A statement from Revenue said relevant laws state that a company’s residence is determined for tax purposes in Ireland by the location of its central management and control.
“This central management and control rule has long been, and continues to be, the general residence rule, applicable to all companies for Irish tax purposes,” Revenue said.
The only exception to this rule, it said, were statutory provisions targeted at two very specific categories of Irish-incorporated companies, which are deemed to be Irish-resident for tax purposes. They include so-called “stateless” firms and those who are incorporated in Ireland but do not carry on any business here.
Case law
“The general residence rule continues to be the central management and control rule set out in case law,” it added.
The Revenue also said it does contest the assertions of companies where the facts of a case are “inconsistent with a claim that a company is not managed or controlled in Ireland”. It did not provide any example, adding that it could not comment in relation to the tax affairs of any company.

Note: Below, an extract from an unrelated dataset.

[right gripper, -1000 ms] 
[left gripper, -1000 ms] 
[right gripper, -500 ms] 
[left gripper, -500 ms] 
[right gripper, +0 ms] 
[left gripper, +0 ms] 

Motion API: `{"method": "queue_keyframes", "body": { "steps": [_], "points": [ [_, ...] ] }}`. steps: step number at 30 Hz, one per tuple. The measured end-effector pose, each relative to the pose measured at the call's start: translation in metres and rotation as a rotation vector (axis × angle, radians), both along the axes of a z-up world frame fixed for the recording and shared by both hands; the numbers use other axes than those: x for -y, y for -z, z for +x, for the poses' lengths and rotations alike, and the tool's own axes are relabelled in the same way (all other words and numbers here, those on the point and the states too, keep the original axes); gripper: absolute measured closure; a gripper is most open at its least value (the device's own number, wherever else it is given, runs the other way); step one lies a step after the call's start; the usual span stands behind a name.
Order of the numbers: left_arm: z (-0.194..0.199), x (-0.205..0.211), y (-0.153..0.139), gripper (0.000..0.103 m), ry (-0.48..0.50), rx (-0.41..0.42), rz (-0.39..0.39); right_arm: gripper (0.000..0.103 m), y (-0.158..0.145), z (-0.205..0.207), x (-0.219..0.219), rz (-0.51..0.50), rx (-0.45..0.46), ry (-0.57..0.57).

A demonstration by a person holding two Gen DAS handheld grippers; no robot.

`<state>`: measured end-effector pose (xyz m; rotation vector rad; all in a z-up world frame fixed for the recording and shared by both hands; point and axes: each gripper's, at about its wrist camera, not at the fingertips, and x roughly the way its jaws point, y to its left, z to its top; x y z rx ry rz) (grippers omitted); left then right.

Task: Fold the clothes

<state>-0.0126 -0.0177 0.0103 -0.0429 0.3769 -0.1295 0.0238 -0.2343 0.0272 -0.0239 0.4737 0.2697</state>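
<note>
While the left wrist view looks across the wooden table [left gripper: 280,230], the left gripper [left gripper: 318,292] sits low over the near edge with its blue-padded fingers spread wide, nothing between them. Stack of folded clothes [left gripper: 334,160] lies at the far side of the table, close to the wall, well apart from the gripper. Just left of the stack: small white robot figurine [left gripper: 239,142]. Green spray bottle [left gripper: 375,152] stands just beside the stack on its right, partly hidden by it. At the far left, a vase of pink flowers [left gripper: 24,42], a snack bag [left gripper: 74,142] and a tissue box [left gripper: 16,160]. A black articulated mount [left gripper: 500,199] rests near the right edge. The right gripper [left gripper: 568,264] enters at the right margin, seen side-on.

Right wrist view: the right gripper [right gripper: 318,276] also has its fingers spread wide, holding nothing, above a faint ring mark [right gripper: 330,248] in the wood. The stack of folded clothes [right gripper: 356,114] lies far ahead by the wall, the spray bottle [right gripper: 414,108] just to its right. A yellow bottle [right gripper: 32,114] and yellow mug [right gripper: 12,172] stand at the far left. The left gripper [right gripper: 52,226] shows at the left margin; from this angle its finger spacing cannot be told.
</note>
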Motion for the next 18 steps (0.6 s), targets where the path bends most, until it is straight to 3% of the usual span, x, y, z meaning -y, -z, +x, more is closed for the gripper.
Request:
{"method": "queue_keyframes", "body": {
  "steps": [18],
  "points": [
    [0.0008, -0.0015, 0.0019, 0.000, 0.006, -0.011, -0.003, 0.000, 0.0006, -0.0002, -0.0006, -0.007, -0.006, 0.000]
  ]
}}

Prof Stewart’s paper claims the omission of multinational subsidiaries based here as part our tax take is leading to official measures of effective tax rates that are “misleading”.
He sparked controversy earlier this year when another of his research papers said US multinationals in Ireland reported paying tax rates of 2.2 per cent, well below the headline rate of 12.5 per cent.
This was based on data from the US Bureau of Economic Analysis, which uses a company’s place of incorporation as its tax residence.
This was rejected by Minister for Finance Michael Noonan who said the data was based on a “flawed premise”, given that it drew on companies not tax resident here.